Tag Archive | Data

What Makes Data “Good”?

The following piece was written by Snapshot Wisconsin’s Data Scientist, Ryan Bemowski. 

Have you ever heard the term “Data doesn’t lie”? It’s often used when suggesting a conclusion based on the way scientific data tells a story. The statement is true, raw data is incapable of lying. However, data collection, data processing, data presentation and even the interpretation can be skewed or biased. Data is made “good” by understanding its collection, processing, and presentation methods while accounting for their pitfalls. Some might be surprised to learn it is also the responsibility of the consumer or observer of the data to be vigilant while making conclusions based on what they are seeing.

A graphic showing how data moves from collection to processing and presentation.

Data Collection

Thanks to the data collection efforts of more than 3,000 camera host volunteers over 5 years, Snapshot Wisconsin has amassed over 54,000,000 photos. Is all this data used for analysis and presentations? The short answer is, not quite. Snapshot Wisconsin uses a scientific approach and therefore any photos which do not follow the collection specifications are unusable for analysis or presentation. Under these circumstances, a certain amount of data loss is expected during the collection process. Let’s dive more into why some photos are not usable in our data analysis and presentations.

Data Processing

When data is considered unusable for analysis and presentation, corrections are made during the data processing phase. There are numerous steps in processing Snapshot Wisconsin data, and each step may temporarily or permanently mark data as unusable for presentation. For example, a camera which is baited with food, checked too frequently (such as on a weekly basis), checked too infrequently (such as once a year), or in an improper orientation may lead to permanently unusable photos. This is why it is very important that camera hosts follow the setup instructions when deploying a camera. The two photo series below show a proper camera orientation (top) and an improper camera orientation (bottom). The properly oriented camera is pointed along a flooded trail while the improperly oriented camera is pointed at the ground. This usually happens at no fault of the camera host due to weather or animal interaction but must be corrected for the photos to be usable for analysis and presentation.

Good Data Graphic2

A properly oriented camera (top) compared to an improperly oriented camera (bottom).

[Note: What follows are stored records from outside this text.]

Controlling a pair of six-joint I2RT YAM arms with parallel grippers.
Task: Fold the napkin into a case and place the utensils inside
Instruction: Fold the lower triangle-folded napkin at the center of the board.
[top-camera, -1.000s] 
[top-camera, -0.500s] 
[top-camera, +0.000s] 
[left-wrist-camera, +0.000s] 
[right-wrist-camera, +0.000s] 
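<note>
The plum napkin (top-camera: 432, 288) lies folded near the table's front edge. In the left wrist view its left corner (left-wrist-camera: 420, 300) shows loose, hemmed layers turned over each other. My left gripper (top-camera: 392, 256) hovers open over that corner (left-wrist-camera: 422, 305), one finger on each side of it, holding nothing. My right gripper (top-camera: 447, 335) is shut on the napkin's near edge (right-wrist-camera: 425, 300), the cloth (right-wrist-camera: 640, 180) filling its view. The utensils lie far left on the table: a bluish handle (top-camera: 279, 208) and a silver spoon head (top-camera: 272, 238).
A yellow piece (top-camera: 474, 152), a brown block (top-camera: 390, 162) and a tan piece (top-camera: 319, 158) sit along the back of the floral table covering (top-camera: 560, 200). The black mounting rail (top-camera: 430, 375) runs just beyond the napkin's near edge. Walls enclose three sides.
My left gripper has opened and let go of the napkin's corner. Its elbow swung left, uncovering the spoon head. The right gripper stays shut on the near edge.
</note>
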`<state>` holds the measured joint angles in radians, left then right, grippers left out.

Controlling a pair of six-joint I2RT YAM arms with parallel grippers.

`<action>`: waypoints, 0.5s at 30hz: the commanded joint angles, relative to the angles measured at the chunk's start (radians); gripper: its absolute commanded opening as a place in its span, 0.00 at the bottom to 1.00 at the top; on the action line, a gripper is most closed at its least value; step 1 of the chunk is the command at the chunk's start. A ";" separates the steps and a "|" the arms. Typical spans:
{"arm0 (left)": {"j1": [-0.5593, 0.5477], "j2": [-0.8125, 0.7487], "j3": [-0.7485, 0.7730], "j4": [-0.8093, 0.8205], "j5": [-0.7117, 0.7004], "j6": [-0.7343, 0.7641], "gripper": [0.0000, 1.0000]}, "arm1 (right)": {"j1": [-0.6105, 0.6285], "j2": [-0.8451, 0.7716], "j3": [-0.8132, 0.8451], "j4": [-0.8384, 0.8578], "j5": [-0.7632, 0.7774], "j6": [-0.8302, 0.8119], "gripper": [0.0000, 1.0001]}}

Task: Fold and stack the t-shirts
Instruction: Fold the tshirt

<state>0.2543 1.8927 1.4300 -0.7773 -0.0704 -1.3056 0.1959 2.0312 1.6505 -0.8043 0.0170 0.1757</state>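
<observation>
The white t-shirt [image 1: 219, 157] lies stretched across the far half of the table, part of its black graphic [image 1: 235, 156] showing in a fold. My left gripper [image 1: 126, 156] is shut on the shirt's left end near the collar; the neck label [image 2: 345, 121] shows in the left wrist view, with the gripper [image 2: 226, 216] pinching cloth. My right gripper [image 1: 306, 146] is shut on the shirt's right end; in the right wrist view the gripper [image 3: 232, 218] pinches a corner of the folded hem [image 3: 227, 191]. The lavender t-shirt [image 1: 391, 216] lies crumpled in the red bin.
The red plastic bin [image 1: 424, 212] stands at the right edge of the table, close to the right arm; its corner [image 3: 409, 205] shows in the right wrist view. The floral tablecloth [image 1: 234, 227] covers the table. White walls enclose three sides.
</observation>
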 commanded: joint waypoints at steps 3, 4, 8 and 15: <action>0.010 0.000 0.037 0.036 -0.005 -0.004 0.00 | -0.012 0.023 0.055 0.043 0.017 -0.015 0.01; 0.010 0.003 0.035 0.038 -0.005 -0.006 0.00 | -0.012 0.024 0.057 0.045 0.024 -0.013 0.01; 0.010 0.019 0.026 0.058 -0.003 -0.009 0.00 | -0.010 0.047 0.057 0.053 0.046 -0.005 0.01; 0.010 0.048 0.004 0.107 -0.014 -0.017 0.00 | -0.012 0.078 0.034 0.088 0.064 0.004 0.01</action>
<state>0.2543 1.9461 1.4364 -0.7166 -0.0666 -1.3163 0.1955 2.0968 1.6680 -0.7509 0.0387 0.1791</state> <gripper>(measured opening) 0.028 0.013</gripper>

In another case, a group of hard to identify photos may be temporarily marked as unusable. Once the identity of the species in the photo is expertly verified by DNR staff, they are used for analysis and presentation.

Data Presentation

Usable data from the data processing phase can be analyzed and presented. The presentation phase often filters down the data to a specific species, timeframe, and region. With every new filter, the data gets smaller. At a certain point the size of the data can become too small and introduces an unacceptably high potential of being misleading or misinterpreted. In the Snapshot Wisconsin Data Dashboard, once the size of the data becomes too small to visualize effectively it is marked as “Insufficient Data.” Instead, this data is being used for other calculations where enough data is present but cannot reliably be presented on its own.

Good Data Graphic 3

Snapshot Wisconsin Data Dashboard presence plot with over 5,800,000 detections (left) and a similar plot with only 72 detections sampled (right).

Let’s use the Data Dashboard presence map with deer selected as an example. The photo on the left contains 5,800,000 detections. A detection is a photo event taken when an animal walks in front of a trail camera. What if we were to narrow down the size of the data that we are looking at by randomly selecting only 72 detections, one per county? After taking that sample of one detection per county, only 12 of the detections had deer in them, as shown by the photo on the right. The second plot is quite misleading since it appears that only 12 counties have detected a deer. When data samples are too small, the data can easily be misinterpreted. This is precisely why data samples that are very small are omitted from data presentations.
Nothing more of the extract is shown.